Abstract

The value of optimal timing of tracheostomy in patients with subarachnoid hemorrhage is controversially debated. This study investigates whether early or late tracheostomy is associated with beneficial outcome or reduced rates of adverse events. Retrospective observational multicentric on patients prospectively inserted into a database. Neurologic ICUs of one academic hospital and two secondary hospitals in Germany. Data of all patients admitted to the Goethe University Hospital between 2006 and 2011 with poor-grade subarachnoid hemorrhage were prospectively entered into a database.

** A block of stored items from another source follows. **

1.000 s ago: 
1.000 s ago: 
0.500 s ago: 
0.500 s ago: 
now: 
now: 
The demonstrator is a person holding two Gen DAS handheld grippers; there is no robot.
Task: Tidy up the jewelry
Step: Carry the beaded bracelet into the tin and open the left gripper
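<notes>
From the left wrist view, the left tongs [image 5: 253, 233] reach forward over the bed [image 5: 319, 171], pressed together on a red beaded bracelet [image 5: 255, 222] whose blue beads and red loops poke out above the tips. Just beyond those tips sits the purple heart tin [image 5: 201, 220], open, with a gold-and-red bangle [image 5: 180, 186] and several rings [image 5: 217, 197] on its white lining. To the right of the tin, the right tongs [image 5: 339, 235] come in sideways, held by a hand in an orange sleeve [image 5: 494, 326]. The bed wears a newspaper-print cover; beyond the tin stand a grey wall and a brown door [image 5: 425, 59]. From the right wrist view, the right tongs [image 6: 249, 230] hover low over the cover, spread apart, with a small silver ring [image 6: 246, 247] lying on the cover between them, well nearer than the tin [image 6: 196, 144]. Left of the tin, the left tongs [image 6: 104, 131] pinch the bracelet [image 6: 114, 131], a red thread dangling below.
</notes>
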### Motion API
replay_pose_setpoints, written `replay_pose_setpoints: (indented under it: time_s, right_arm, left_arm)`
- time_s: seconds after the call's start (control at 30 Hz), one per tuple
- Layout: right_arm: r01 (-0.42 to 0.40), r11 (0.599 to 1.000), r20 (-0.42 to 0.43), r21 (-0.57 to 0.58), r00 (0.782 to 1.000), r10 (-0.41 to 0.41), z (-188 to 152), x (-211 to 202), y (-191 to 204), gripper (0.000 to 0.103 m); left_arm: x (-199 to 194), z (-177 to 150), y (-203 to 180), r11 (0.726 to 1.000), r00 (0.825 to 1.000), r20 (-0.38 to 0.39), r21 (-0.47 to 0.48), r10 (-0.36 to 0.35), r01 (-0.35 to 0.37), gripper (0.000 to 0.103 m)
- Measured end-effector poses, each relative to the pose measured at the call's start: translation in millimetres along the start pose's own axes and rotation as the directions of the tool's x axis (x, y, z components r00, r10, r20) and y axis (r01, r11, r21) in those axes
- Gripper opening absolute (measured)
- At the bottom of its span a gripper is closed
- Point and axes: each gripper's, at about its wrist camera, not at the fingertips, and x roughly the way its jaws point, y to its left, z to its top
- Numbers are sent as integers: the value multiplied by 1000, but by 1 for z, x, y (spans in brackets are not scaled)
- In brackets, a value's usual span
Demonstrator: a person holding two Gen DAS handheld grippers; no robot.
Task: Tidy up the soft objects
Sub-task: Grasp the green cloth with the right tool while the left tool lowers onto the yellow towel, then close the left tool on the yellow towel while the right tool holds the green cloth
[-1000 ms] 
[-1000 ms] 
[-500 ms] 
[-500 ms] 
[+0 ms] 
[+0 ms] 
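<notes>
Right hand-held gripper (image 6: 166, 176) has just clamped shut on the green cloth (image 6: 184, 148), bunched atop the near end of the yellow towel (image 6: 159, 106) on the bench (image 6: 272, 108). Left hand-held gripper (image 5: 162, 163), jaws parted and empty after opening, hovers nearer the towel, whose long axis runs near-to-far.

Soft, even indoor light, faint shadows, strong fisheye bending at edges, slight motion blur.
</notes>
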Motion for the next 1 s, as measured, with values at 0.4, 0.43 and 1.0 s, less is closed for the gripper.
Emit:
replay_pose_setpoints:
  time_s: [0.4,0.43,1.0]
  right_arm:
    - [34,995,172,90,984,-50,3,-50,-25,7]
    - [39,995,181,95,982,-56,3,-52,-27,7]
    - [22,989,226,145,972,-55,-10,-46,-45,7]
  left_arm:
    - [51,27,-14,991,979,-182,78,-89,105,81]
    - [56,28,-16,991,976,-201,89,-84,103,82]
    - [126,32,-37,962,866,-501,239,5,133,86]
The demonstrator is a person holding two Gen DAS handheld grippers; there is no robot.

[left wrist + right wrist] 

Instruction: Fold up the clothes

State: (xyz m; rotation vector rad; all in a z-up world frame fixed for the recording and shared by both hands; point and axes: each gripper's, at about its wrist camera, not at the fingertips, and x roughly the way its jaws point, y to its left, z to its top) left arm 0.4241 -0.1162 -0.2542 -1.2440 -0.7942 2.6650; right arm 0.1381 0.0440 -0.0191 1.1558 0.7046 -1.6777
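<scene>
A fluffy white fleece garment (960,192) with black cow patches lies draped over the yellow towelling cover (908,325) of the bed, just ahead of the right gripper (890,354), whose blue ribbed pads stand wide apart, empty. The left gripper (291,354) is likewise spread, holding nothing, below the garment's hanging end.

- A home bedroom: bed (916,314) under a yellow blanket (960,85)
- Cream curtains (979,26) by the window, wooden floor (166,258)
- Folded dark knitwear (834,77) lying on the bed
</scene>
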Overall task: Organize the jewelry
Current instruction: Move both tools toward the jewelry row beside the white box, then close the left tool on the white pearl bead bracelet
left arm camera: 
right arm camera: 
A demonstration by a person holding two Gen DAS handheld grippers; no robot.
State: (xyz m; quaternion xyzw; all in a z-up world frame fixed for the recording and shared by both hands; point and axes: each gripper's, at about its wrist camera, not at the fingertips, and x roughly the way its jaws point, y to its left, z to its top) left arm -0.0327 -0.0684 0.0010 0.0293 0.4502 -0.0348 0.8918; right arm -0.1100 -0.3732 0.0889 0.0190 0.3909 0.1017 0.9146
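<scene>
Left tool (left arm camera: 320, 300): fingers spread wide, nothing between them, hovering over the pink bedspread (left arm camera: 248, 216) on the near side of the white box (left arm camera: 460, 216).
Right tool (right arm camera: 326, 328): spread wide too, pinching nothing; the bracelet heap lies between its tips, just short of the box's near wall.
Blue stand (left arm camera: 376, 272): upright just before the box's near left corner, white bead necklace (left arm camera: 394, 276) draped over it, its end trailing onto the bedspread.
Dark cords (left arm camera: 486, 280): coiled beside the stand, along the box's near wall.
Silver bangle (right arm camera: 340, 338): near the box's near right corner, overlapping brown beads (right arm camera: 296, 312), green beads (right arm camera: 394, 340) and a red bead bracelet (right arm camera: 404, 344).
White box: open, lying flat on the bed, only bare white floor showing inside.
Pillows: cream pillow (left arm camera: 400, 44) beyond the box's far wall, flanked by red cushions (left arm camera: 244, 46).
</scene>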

All patients who underwent tracheostomy were included for analysis. Follow-up was maintained in primary and secondary ICUs. Patients underwent tracheostomy upon expected long-term ventilation. Early tracheostomy was defined as performed on days 1-7 and late tracheostomy on days 8-20 after admission. We compared 148 consecutive patients admitted with poor-grade (World Federation of Neurosurgical Societies, 3-5) subarachnoid hemorrhage. Early tracheostomy was performed in 39 patients and late tracheostomy in 109 patients. In early versus late tracheostomy groups, no significant differences were observed with regard to ICU mortality (7.7% vs 7.3%; p=0.93) and median modified Rankin Scale after 6 months (3 vs 3; p=0.94). Of the early group, pneumonia developed in 19 patients, whereas in the late group, pneumonia developed in 75 patients (48.7% vs 68.8%; p=0.03; odds ratio, 2.32; 95% CI, 1.1-4.9). Six patients of the early group (15.4%) and 36 patients of the late group (33%) suffered from respiratory adverse event (p=0.04; odds ratio, 2.71; 95% CI, 1.04-7.06). Mechanical ventilation was shorter (17.4 vs 22.3 d; p<0.05) and decannulation occurred earlier (42 vs 54 d; p=0.039) in the early tracheostomy group. Tracheostomy within 7 days of critical care admission is a feasible and safe procedure for patients with poor-grade subarachnoid hemorrhage. Early tracheostomy was not associated with an improvement in mortality or neurologic outcome but associated with fewer respiratory adverse events.